Page:Perochon - Nene.djvu/95

Cette page a été validée par deux contributeurs.
89
NÊNE.

Elle secoua sa tête brune hérissée de papillotes et murmura :

— Un de perdu.. m’en faut trouver deux autres.

Et, comme à vingt ans elle avait déjà l’expérience des hommes, comme elle connaissait l’appât dont ils sont friands, elle se pencha sur le corsage faufilé et, en deux coups de ciseaux, elle ouvrit un V plus grand que celui du catalogue.

Aux Moulinettes, le malheur arrivé le jour de la batterie avait jeté de la tristesse sur tout le monde.
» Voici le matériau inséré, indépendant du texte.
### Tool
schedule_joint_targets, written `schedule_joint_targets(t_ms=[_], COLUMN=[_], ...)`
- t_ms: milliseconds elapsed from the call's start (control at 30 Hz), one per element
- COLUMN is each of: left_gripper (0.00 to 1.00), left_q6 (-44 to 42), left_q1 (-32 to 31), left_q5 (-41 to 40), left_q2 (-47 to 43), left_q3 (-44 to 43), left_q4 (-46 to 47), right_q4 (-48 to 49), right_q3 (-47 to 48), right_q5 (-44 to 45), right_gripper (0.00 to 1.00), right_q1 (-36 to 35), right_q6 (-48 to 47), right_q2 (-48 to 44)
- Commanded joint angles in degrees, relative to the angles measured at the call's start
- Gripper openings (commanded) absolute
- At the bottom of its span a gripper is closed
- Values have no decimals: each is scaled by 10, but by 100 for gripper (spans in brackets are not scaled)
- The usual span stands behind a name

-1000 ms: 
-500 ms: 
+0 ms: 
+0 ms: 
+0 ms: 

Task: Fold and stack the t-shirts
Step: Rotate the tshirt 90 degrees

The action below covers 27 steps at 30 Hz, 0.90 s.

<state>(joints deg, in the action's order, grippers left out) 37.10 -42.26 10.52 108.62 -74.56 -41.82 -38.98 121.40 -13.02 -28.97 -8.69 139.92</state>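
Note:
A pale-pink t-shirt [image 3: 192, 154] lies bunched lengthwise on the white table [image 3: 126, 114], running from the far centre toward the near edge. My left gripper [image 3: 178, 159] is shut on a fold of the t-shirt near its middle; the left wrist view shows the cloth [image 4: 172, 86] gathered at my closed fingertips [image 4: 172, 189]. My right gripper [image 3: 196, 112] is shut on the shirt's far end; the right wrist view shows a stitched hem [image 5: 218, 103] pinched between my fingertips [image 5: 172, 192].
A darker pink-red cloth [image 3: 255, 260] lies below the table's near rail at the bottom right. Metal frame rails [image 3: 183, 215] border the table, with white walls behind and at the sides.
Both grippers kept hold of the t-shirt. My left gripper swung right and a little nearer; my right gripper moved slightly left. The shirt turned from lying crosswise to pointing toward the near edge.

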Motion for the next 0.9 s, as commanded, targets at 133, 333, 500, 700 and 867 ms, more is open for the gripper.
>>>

Lorsque Madeleine donnait des nouvelles aux gens de l’endroit et aux voisins venus pour savoir, une grande commisération se devinait aux paroles échangées.

Boiseriot lui-même pâlissait à ces moments-là et, lui qui avait vu, ne consentait pas volontiers à raconter l’accident. Mais il était trop mauvais pour que son cœur fût net ; sa pitié n’était qu’un peloton de fil accroché à toutes les pointes d’un buisson d’épines. Peut-être éprouvait-il un vague remords ou, plutôt, la crainte d’avoir commis un péché trop grave qu’aucune pénitence n’effacerait ; en tous les cas, cela se mêlait à une vilaine joie de vengeance satisfaite.